When it comes to incorporating digital health technologies, the pharmaceutical industry is a late learner. Pharmaceutical companies have delayed the concept of using AI and machine learning strategies to develop drugs. Artificial intelligence has the opportunity to generate an excellent wave of creativity in drug discovery. However, the pharmaceutical industry should work to fill the gap between recognizing these opportunities in drug discovery and production.
AI has been quickly incorporated into the working system by the healthcare industry. AI and its sub-technologies support the medical industry on a wide scale. However, the pharmaceutical industry is still at the initial stage of using emerging technology to speed up drug production. The primary objective of drug development is to define the drug that works efficiently on the body.
Identifying the right drug involves a lengthy process of carrying out large screen libraries of molecules. The journey to find the right drug goes through various tests to turn it into a promising compound. Luckily, AI will allow the pharmaceutical industry to find and grow the right medicine. AI uses personified knowledge and learns from solutions it produces to address specific and complex problems in medicine.
AI Platform is utilized for Drug Development
When performed manually, drug development is a long process. Initially, the target protein causing the disease must be identified by researchers and examined for a long time. Next, they try to decide which factor or a molecule will affect the protein. During this method, researchers ensure that inefficient components are held aside, and only healthy, successful components are taken further away.
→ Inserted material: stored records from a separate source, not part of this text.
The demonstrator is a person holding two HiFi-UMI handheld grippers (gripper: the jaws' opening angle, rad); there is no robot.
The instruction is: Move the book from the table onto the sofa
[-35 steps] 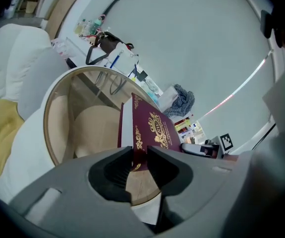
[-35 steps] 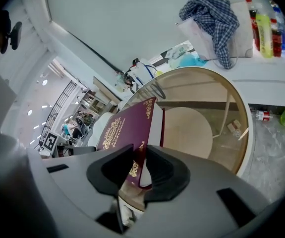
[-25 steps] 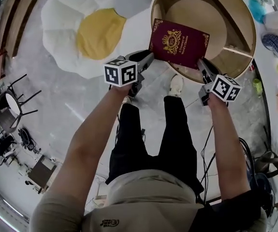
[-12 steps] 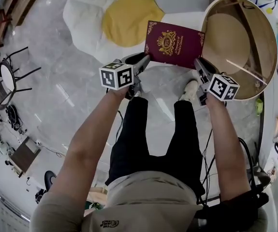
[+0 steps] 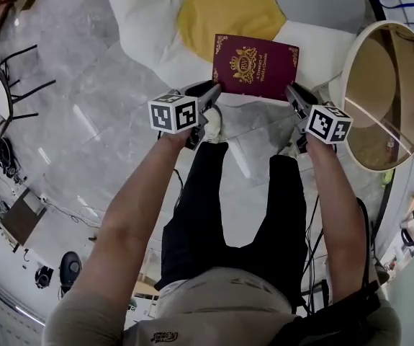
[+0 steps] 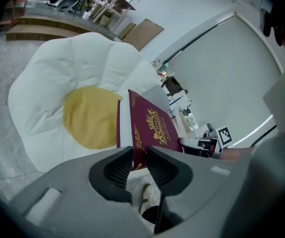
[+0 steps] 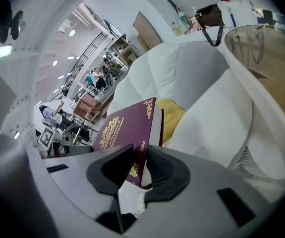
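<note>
A maroon book [image 5: 255, 67] with gold print on its cover hangs in the air between my two grippers, over the near edge of the white flower-shaped sofa [image 5: 156, 20] with its yellow centre. My left gripper [image 5: 217, 90] is shut on the book's near left corner. The right gripper [image 5: 288, 90] is shut on its near right corner. In the left gripper view the book [image 6: 149, 128] stands edge-on in the left gripper [image 6: 140, 163], with the sofa [image 6: 58, 78] beyond. In the right gripper view the book [image 7: 125, 130] sits in the right gripper [image 7: 138, 171], the sofa [image 7: 206, 108] behind it.
The round wooden table [image 5: 390, 92] with a white rim stands at the right, close to the sofa. A chair [image 5: 1, 99] and cables lie on the grey floor at the left. My legs and one shoe [image 5: 214, 132] are below the book.
Both grippers have carried the book away from over the round table, leftward relative to the room, until it hangs over the sofa's edge. Both grips have stayed shut.
</note>
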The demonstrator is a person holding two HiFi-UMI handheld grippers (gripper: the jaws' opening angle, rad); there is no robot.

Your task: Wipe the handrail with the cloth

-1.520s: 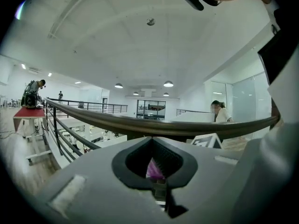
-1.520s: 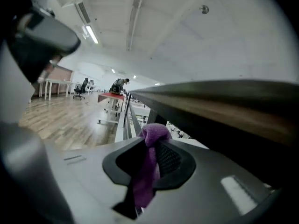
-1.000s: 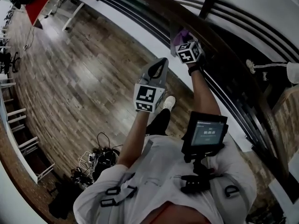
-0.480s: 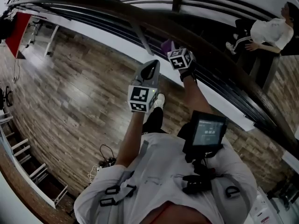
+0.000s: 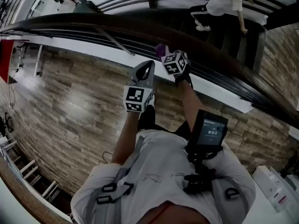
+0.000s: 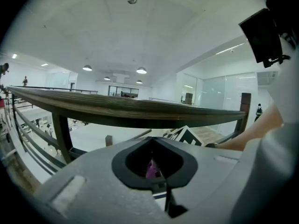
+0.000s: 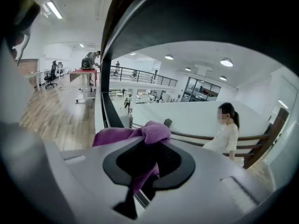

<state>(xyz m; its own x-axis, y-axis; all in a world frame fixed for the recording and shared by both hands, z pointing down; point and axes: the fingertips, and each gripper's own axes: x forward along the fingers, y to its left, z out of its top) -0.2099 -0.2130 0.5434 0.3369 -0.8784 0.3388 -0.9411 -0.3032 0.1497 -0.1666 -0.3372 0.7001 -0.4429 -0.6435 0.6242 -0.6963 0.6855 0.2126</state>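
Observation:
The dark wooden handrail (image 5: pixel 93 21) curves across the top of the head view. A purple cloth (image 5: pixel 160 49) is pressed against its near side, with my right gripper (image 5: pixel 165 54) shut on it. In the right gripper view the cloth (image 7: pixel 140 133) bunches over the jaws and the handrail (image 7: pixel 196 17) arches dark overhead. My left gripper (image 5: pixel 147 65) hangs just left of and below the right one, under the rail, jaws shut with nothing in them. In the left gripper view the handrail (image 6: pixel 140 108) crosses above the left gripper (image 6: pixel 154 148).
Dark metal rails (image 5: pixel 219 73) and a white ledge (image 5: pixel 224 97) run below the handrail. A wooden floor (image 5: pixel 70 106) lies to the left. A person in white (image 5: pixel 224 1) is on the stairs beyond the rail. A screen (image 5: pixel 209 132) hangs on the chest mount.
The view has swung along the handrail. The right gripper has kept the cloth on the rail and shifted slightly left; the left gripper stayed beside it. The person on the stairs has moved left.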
The role of AI in drug discovery begins with finding the molecule that better direct the protein. The hundreds and thousands of molecules on the market can not be checked by researchers. It is both lengthy and expensive. Luckily, AI systems replace the lengthy testing process with a quick check. Researchers feed the AI platforms into parameters and make them perform an analysis on the molecules. The AI platform specifies the correct component that can be used for drug development.
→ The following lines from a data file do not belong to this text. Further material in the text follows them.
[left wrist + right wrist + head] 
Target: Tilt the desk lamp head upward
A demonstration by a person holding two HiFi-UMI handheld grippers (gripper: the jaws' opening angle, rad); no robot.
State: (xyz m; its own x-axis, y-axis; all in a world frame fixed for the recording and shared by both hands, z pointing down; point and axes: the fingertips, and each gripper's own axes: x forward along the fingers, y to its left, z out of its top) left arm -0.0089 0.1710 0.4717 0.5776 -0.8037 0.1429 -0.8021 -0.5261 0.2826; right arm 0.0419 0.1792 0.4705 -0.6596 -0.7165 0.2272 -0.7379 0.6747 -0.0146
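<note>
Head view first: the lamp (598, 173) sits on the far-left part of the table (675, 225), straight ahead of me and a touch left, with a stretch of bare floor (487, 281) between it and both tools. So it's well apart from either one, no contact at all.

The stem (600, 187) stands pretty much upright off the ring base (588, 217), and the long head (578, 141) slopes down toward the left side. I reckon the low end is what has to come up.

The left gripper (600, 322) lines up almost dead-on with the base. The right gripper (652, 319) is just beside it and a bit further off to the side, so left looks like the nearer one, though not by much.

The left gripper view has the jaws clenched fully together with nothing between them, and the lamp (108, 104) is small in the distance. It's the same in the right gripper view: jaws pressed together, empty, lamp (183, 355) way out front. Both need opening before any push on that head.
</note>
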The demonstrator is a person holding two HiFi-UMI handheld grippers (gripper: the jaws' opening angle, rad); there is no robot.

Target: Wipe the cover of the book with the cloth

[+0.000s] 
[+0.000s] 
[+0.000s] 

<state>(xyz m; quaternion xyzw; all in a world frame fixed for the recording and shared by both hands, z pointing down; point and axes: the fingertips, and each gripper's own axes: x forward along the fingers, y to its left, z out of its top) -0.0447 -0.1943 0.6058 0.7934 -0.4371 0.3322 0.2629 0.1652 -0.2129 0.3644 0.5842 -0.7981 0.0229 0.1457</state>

Big Data fed into AI aids Drug Development
Data on healthcare is massive and vital. Today, millions of studies, patient records relevant to the healthcare sector are fed into AI in the form of big data. Although the healthcare industry is very reluctant to use its solutions, medical institutions do their best to stay ahead of the race. AI systems provide an appropriate framework for going through the information and creating concrete interpretations of it. Deep learning programs operate on the data and understand more about the proteins that distinguish between healthy and ill patients in their presence. Meanwhile, machine learning skills aim to find and create links between proteins and diseases.
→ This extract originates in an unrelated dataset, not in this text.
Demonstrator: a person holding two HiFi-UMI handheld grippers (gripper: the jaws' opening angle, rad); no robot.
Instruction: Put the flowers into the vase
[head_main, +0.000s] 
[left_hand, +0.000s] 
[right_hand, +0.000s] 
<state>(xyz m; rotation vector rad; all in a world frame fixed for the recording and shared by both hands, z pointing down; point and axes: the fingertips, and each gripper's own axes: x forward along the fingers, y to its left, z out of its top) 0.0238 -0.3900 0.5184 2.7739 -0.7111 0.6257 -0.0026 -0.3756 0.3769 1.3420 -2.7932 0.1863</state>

AI in Phase wise Drug Discovery
No one thought before the COVID-19 pandemic outbreak that so much could be quick-tracked by a vaccine phase. Generally, it requires years of study and observation to produce a vaccine and test it on a trial basis. The pandemic, however, has disrupted the routine. Governments around the world have been running a race to find an efficient vaccine as soon as possible. Throughout the time, funding for the pharmaceutical industry also jumped. Pharmaceutical companies leveraged AI to supplement the vaccine making process by speeding the trials and emergency approvals on the bag.
- AI in Drug Discovery (Phase 1): Reading and reviewing existing literature and checking how new drugs interact with targets are involved in discovering the right drug. AI executes the tasks more rapidly than humans and offers fast performance.
- AI in Preclinical Development (Phase 2): The drug is tested on animals during the preclinical development phase to see if they work. In this step, unveiling AI will help trials run smoother and allow researchers to predict more quickly and effectively. Researchers will come to know if a drug will interact with the animal model.
- AI in Clinical Trials (Phase 3): During the clinical trial, researchers will start testing the drug on human bodies. AI will facilitate participant monitoring, more effectively producing a more significant set of data. By personalizing the experience of the trial, AI will aid in participant retention.
The Ethical Drawback
While AI helps to discover a wide variety of drugs, it also poses some tremendous ethical questions. Data on patients in the healthcare industry is hectic. If such sensitive information falls into hackers’ hands, it is likely to be used for evil purposes. Patient privacy must henceforth be maintained. There are no laws or policies that direct drug makers to go on a drawn line, unlike many other industries. It is up to the pharmaceutical industry to secure and use patient information in the correct way.